Segment Open
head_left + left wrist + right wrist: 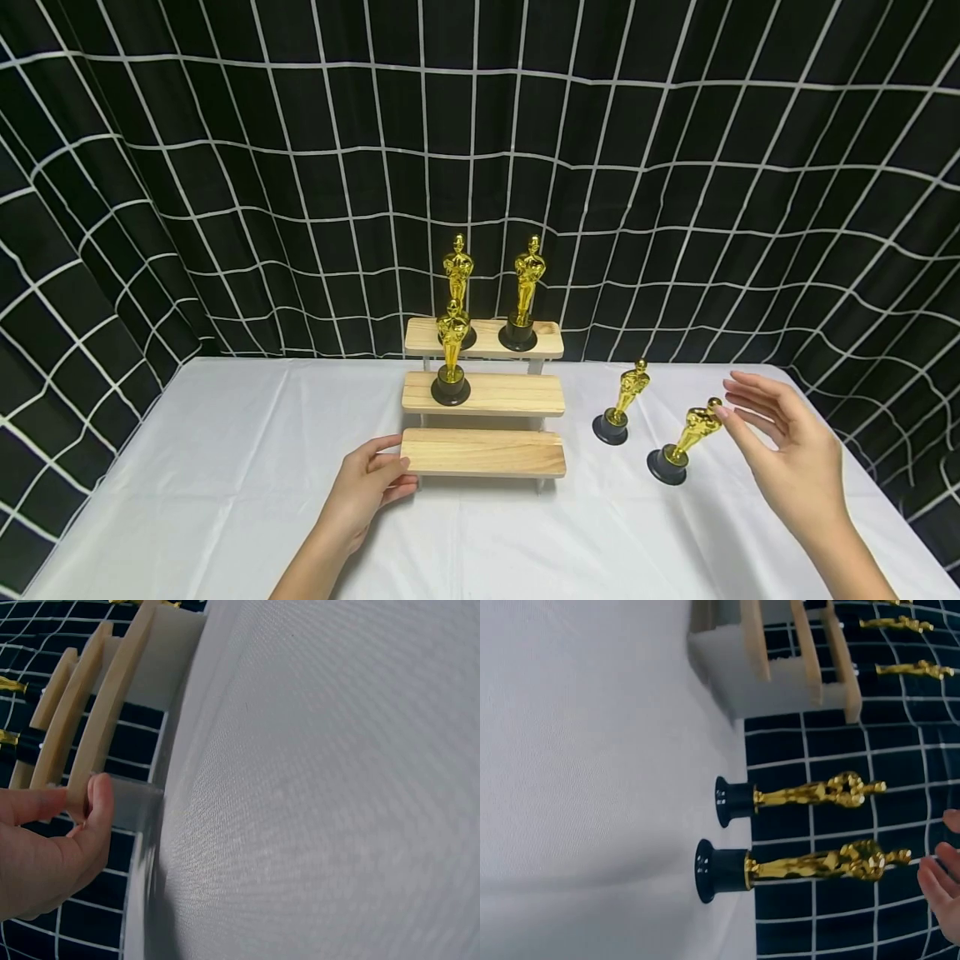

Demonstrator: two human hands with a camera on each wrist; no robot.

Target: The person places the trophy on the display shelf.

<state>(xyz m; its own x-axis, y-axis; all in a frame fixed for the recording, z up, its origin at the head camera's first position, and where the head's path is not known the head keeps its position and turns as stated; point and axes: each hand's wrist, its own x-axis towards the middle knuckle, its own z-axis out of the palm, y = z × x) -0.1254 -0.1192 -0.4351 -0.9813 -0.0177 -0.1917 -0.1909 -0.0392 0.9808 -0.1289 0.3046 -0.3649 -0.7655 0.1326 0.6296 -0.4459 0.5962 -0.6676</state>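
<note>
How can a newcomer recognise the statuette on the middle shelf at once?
Find the wooden stand on the white cloth. On its middle shelf, toward the left, is a gold statuette with a black base: the only one on that shelf.

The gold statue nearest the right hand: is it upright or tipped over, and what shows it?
Upright: the gold statue has its black base down on the white cloth and its head uppermost.

- Cropped right hand, four o'clock, apparently just beside one gold statuette
- Second statuette, three o'clock
- Tiered stand, one o'clock
- Tabletop, nine o'clock
</note>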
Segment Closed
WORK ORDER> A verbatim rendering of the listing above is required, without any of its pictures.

ANSWER SPACE>
head_left + left wrist + right wrist: 

Demonstrator: two human hands with a camera on each wrist; no robot.

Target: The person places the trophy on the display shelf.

<state>(xyz m; its own x-axis, y-axis; all in a frame fixed for the recording, z up, its origin at the head camera's first position, and where the head's path is not known the head keeps its position and turns as stated; point and axes: each hand's wrist, its own x-axis towards the middle knuckle, its own z-axis out of the palm, y = z × x) -0.1254 -0.1192 -0.4351 -0.9813 -0.0177 -0.1917 -0.1909 -0.0392 0.9808 -0.1289 0.3046 -0.3649 -0.7655 0.1326 0.6296 -0.4459 0.5962 -0.6676</state>
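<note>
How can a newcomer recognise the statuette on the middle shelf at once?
Find the wooden stand on the white cloth. On its middle shelf, toward the left, is a gold statuette with a black base: the only one on that shelf.

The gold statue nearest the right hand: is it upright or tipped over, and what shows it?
Upright: the gold statue has its black base down on the white cloth and its head uppermost.

- Cropped right hand, four o'clock, apparently just beside one gold statuette
- Second statuette, three o'clock
- Tiered stand, one o'clock
- Tabletop, nine o'clock
</note>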

What the exercise asked for is complete.